[Records contained in a dataset]
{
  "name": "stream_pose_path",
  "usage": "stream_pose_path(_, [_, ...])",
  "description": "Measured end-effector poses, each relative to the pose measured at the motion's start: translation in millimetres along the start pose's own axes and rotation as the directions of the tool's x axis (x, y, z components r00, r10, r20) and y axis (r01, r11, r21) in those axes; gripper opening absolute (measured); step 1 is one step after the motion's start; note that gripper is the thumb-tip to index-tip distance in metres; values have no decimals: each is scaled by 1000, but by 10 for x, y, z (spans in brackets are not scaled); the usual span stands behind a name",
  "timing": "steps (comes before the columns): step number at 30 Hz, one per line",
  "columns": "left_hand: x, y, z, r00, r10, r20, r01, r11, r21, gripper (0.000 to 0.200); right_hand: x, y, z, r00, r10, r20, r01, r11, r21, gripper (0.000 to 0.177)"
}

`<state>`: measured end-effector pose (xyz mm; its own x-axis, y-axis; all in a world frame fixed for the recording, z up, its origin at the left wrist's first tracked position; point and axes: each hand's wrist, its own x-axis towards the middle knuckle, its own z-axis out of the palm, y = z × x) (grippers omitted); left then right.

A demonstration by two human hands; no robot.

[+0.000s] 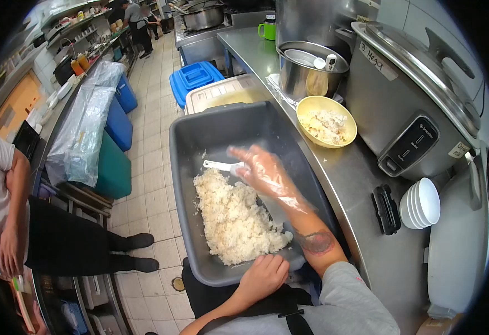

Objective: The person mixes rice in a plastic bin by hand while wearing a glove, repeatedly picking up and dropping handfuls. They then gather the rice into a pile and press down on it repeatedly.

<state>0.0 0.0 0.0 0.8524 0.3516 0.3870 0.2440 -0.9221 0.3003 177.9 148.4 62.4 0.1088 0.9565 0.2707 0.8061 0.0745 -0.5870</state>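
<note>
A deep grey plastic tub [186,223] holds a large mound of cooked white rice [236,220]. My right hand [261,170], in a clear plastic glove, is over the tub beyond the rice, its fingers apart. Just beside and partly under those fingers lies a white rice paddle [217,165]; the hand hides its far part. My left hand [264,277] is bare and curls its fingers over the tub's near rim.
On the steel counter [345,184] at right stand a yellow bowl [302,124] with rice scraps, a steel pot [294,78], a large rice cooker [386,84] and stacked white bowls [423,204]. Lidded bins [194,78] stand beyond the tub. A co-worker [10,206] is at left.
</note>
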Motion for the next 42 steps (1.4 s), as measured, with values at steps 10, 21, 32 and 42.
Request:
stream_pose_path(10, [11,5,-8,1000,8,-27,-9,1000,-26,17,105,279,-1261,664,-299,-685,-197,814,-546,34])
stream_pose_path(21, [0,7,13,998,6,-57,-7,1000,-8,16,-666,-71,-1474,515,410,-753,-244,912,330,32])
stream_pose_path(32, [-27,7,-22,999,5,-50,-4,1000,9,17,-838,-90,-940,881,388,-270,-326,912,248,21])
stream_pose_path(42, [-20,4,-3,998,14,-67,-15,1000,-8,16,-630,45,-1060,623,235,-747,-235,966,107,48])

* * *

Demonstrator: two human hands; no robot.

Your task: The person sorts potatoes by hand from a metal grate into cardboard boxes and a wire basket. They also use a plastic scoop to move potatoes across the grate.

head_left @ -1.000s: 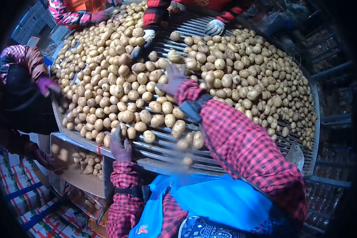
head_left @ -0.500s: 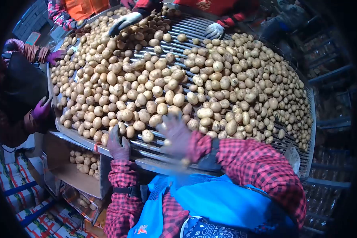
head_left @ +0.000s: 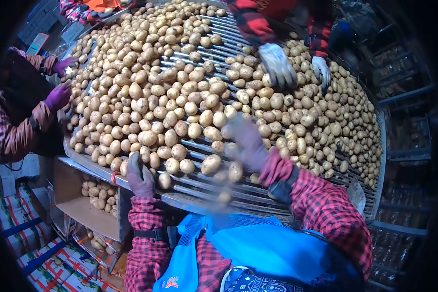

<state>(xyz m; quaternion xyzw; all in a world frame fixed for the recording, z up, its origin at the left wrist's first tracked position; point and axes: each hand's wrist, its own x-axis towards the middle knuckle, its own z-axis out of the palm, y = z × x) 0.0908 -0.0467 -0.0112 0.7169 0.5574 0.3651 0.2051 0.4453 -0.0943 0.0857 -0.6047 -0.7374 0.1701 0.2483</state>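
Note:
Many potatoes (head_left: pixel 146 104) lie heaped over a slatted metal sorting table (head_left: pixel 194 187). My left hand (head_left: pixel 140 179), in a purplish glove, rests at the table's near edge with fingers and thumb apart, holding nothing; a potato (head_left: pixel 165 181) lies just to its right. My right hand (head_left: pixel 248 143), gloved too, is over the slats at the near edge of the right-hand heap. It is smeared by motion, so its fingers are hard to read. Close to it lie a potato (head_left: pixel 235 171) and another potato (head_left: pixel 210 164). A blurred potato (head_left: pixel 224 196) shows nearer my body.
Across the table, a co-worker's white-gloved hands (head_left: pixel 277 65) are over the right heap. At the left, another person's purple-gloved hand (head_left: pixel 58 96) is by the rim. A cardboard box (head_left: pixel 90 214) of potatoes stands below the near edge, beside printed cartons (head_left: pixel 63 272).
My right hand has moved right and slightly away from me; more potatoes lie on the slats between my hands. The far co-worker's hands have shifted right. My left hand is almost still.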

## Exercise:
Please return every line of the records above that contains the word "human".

## Answer box:
A demonstration by two human hands; no robot.
Demonstrator: two human hands; no robot.

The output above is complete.